**Problem requirements:** Please transcribe exactly, and only, the lines of the data below between the line holding "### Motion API" and the line holding "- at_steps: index", inclusive.

(Excerpts from a dataset)
=== Begin Enclosure ===
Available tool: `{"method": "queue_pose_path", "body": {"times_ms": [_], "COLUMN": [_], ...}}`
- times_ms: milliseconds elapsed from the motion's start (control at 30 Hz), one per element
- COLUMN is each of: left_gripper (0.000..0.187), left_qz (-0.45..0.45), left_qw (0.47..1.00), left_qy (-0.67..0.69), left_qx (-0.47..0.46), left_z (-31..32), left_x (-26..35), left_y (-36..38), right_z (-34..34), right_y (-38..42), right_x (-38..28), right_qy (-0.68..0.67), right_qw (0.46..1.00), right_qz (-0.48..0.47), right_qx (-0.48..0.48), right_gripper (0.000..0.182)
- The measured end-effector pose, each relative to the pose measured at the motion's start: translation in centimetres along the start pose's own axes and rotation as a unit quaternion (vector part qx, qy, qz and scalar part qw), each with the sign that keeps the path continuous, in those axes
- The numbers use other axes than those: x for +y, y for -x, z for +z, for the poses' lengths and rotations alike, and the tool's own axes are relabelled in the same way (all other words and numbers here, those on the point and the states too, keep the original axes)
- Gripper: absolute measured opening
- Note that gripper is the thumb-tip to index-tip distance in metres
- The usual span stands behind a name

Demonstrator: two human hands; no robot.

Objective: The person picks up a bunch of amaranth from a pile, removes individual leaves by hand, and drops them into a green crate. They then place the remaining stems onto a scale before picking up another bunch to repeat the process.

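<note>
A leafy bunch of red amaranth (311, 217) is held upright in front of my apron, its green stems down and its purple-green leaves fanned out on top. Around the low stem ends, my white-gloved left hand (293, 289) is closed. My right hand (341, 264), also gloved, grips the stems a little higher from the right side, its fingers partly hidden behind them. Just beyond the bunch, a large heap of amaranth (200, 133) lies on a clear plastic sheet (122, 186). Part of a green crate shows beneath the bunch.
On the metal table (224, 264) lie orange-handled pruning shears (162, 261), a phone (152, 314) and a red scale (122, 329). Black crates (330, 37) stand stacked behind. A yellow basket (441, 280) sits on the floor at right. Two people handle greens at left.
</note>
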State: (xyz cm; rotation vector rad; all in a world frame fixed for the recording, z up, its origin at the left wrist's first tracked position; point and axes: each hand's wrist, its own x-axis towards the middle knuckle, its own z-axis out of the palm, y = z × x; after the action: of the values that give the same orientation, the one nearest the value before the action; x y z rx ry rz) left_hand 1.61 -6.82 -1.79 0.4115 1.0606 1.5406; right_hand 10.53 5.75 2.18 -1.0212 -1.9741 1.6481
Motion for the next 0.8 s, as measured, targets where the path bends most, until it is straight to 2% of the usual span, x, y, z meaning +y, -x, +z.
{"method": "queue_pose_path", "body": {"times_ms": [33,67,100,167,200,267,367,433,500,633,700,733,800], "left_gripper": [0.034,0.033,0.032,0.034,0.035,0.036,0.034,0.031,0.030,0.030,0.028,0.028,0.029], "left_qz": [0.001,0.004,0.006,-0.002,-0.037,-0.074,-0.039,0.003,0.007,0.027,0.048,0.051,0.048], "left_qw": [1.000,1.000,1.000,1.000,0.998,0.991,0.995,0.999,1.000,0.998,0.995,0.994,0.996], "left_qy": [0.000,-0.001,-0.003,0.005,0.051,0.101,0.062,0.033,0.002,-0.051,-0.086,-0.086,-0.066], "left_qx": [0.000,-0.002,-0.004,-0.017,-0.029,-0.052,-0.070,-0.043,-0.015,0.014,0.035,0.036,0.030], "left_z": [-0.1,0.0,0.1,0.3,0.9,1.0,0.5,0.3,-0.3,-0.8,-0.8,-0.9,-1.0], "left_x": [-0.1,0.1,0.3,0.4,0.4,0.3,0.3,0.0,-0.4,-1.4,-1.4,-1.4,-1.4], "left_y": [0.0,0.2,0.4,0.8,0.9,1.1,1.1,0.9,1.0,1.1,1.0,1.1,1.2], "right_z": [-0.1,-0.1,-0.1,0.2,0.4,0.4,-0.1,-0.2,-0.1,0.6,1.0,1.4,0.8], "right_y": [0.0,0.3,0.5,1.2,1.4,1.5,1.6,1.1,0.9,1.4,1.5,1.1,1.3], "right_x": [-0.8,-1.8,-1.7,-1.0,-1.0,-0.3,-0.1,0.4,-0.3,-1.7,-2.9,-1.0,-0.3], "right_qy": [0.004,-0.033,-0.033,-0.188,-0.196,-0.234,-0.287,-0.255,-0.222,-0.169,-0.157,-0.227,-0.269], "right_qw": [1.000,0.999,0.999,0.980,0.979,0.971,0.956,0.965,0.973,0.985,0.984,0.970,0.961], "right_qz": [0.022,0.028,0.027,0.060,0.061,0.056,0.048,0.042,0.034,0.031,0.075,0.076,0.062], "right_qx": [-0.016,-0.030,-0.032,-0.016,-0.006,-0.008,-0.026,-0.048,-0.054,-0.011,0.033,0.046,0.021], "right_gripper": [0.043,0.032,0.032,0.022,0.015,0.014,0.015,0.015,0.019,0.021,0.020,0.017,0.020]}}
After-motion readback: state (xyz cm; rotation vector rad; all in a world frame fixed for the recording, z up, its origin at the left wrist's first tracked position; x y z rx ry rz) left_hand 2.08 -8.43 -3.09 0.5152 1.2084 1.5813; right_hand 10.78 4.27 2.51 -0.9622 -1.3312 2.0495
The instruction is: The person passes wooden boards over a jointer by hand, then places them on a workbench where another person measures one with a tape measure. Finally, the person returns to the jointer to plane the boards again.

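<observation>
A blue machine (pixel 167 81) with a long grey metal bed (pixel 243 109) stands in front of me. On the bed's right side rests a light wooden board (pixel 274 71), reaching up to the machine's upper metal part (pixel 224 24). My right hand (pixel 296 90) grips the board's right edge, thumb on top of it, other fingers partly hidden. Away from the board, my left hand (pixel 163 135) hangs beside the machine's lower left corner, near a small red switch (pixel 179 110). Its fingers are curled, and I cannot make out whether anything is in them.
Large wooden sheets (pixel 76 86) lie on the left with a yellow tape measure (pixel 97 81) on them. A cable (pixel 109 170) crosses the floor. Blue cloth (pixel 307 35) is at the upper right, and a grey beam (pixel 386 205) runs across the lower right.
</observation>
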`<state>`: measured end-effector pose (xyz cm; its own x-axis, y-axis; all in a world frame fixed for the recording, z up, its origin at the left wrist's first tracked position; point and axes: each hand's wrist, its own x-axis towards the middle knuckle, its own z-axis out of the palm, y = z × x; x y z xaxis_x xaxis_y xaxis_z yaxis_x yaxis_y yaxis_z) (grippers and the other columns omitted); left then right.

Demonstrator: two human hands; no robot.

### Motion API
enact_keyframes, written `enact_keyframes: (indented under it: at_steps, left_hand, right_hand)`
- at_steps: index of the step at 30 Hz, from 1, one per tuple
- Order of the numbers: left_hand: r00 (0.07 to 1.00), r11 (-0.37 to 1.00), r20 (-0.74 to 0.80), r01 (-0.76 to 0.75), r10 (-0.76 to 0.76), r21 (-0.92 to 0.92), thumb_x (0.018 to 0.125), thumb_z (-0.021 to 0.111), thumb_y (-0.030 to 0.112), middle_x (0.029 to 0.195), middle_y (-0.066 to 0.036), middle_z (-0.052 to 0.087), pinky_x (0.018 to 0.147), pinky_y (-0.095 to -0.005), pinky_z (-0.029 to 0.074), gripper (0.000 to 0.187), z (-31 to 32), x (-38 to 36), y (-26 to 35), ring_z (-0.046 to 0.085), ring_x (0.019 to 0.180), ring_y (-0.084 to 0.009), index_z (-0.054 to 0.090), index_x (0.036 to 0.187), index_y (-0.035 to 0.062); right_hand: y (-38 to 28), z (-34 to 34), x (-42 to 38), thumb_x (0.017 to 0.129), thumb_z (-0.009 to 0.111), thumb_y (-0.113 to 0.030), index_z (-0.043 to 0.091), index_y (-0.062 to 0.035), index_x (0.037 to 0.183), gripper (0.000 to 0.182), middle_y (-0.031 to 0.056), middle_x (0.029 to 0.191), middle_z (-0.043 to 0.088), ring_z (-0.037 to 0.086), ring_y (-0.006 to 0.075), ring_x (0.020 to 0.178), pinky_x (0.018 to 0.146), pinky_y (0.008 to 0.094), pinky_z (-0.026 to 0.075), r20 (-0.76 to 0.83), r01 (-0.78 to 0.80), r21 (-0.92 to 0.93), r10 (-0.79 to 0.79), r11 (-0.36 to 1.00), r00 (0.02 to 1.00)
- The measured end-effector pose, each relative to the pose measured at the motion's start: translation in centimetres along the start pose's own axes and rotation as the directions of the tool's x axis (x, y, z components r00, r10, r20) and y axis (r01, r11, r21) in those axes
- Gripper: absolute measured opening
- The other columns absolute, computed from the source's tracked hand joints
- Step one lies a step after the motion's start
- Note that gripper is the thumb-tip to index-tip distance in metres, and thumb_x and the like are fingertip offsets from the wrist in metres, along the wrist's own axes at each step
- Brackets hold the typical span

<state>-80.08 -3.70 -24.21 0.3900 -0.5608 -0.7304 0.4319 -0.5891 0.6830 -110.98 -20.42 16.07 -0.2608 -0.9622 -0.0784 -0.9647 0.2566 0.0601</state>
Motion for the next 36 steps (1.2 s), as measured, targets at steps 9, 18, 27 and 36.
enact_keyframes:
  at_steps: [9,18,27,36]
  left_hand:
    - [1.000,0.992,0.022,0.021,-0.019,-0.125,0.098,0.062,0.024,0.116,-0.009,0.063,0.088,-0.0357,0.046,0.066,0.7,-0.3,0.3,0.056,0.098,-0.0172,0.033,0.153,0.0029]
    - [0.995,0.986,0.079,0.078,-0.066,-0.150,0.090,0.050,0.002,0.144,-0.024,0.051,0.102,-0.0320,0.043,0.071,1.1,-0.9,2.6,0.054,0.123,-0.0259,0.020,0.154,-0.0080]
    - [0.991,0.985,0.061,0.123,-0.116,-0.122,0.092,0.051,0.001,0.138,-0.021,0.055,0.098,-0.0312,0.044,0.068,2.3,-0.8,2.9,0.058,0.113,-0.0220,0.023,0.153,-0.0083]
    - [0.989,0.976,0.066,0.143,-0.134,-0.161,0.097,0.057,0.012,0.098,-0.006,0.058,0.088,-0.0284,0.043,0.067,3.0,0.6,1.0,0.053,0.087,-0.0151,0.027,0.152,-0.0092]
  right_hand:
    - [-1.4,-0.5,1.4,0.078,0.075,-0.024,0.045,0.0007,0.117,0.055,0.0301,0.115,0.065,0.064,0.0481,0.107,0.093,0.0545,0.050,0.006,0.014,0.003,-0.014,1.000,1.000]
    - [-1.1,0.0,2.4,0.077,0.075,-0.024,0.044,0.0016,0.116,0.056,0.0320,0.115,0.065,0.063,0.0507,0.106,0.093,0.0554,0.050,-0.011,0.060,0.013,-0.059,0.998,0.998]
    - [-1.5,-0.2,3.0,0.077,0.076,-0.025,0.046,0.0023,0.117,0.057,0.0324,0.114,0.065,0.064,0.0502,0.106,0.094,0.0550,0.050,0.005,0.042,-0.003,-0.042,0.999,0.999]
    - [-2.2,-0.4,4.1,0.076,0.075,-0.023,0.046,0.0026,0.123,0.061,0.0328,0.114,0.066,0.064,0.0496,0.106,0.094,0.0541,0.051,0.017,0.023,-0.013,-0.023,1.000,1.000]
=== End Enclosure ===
**Result for this exercise:**
### Motion API
enact_keyframes, written `enact_keyframes: (indented under it: at_steps, left_hand, right_hand)`
- at_steps: index of the step at 30 Hz, from 1, one per tuple

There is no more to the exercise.